Ryan: Yeah. And I encourage our competition to do the same thing, you know, and the reason why is because sometimes you see people buy stuff, and you’re like, “Geez, you know, do you realize you’ve got to do these things?” And maybe they were willing to pay a higher price, not knowing that there was diligence to do that they didn’t do, and they move forward, and then they lose money.

And I, you know, hate to see that happen to anybody. So, yeah, use it. I think we could all benefit from a little bit more due diligence. And, you know, that checklist is really important to follow because you can measure its successful execution and efficiency because you can see what happens and you can have a feedback loop every time you buy a property, “Hey, we missed this on the checklist,” or “This checklist needs to add these things that we didn’t know…”

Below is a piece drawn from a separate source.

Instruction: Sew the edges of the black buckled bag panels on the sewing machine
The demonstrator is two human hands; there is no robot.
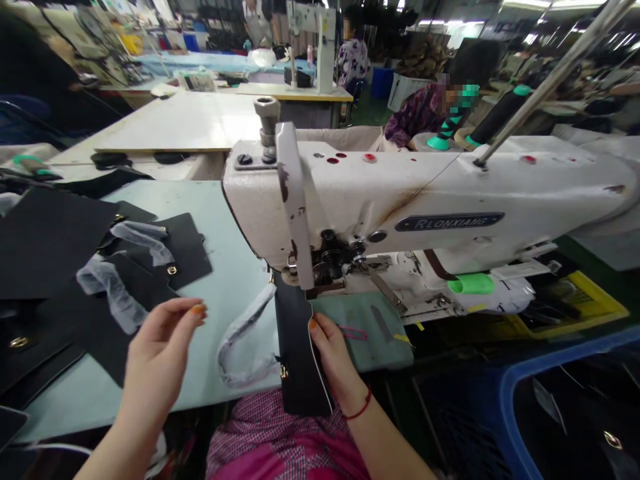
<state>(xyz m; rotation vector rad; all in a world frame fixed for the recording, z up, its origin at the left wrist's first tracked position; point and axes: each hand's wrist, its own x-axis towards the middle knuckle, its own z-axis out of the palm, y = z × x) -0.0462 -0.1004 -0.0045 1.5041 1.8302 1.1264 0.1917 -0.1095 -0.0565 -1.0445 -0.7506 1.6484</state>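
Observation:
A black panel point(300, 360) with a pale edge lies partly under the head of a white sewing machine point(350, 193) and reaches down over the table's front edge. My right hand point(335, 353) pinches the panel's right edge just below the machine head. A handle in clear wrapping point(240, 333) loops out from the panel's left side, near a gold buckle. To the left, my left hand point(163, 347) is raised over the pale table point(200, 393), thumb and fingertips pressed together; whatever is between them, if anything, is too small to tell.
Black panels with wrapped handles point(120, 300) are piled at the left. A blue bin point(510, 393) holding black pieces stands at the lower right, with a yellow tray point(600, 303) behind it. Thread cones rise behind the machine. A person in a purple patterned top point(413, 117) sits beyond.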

Andy: So that checklist is…it’s like the reflection of the 300 mistakes you’ve made in your 300 previous acquisitions, and every time you step in a land mine, you’re like, “Oh, record that landmine on the checklist.

Ryan: Right. Yeah, exactly. And it’s a way to grow kind of institutional knowledge in our company and just really have a good team. And we’re actually refining it quite a bit. We’re doing a lot of big changes to our due diligence checklist and just the kind of the way we roll it all out. And you know, it’s been great. It’s actually been driven by one of our team members, one of our transaction coordinators, who’s been at the forefront of all this.

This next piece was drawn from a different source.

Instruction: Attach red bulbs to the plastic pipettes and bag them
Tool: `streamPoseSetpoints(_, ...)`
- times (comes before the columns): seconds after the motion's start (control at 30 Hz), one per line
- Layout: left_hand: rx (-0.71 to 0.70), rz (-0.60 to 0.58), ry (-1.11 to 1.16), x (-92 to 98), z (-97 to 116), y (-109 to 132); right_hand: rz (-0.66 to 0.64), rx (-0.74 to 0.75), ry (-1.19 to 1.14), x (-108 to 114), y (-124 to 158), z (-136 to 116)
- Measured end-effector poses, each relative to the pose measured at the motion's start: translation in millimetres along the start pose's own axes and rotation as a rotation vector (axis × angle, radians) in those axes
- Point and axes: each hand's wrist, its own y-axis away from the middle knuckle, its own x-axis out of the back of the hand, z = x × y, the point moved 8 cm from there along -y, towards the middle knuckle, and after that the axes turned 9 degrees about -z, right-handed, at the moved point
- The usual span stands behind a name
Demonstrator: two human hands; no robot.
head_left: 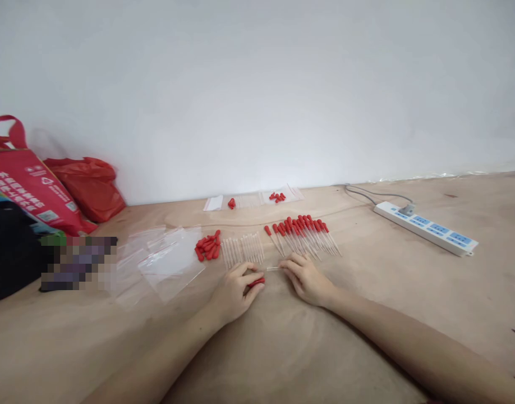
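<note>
My left hand [237, 292] is closed on a red rubber dropper bulb [256, 282], held between thumb and fingers. To its right, my right hand [306, 279] pinches a thin clear glass tube [273, 269], whose free end points left. The tube and the bulb are apart. Just beyond my left hand lies a row of clear glass tubes [242, 248], with a pile of loose red bulbs [207, 246] to the left of it. Beyond my right hand, several droppers with red bulbs on glass tubes [302, 233] lie side by side, bulbs toward the wall.
Clear zip bags [171, 261] lie left of the bulbs. More red bulbs [277, 197] and bags sit near the wall. A white power strip [426, 227] with a plugged-in cable lies right. Red bags [87, 188] and a black item [13, 247] stand at far left.
</note>
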Motion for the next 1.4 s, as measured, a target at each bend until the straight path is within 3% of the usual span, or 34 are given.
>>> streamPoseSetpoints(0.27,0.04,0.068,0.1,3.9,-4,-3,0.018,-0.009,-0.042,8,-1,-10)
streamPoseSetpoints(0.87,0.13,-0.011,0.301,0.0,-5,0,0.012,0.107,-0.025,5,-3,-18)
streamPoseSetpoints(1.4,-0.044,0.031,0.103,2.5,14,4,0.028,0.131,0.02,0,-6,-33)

So I’m excited to see where it goes and what the team has really learned, you know, for the last couple of years and what they’re going to do with the Due Diligence program. As executives, we were just briefed on some ideas, and I was really excited about where the team wanted to take it. And I think it’s just such an important thing that’s overlooked in real estate is just doing enough due diligence on an investment, and we share all of our reporting with our investors.

So you know, if you want to see phase one, or environmental, or a property inspection report, or anything that you might look at, you know, that’s really important. But I think, you know, people try to do all their own due diligence on an investment, you know. We rolled out our first fund earlier this year, and a lot of our original investors from a long time ago were like, “I don’t like your fund because I like really evaluating every deal you guys do.”

And my encouragement to them is…

Andy: Those sound like the LPs from hell. No, I’m kidding. I’m kidding.

Ryan: No, they’re great. They’re great. Yeah. But they just want to look at every single deal, and I totally agree with that. I think they should. I think you should do your due diligence on an investment. But I think, as LPs, we have to realize that we cannot do enough due diligence on a singular investment and really pick them because you’ve got…rather, I would say, understand the company’s due diligence process and then know that it’s consistent and repeatable, and then pick an operator who can make good investment selection and do good investment due diligence.

I think that’s more important than trying to figure out. Because here’s the reality, you know, as an LP or even as a GP, when you look at an investment, you can’t possibly understand every single risk and mitigate every risk. You know, ask yourself as an LP, “Have you ever asked for a title report or the exceptions on a title report or the title insurance policy? Do you review those things?”

Because those things can really create a lot of headaches down the road, especially…

Andy: I mean, most LPs don’t even read the PPM, right? I mean…

Ryan: Right. Yeah.

Andy: Being honest.

Ryan: Exactly. So you know, I think it’s really important just to understand, you know, the operator’s process for due diligence more than it is on that particular investment. Now, you got to make sure that they’ve done their diligence on that investment, but I think that’s a really important part of it, so…

Andy: Yeah. And I should clarify, I do want to reiterate, LPs should read those PPMs. Certainly, RIAs, advisors, family offices should be reading them. But if you’re going to be self-directed as an LP, you definitely need to be willing to embrace that responsibility. So I’m still really intrigued by the idea of the checklist because, you know, so many successful businesses, it’s really that process knowledge and then scaling it out, right?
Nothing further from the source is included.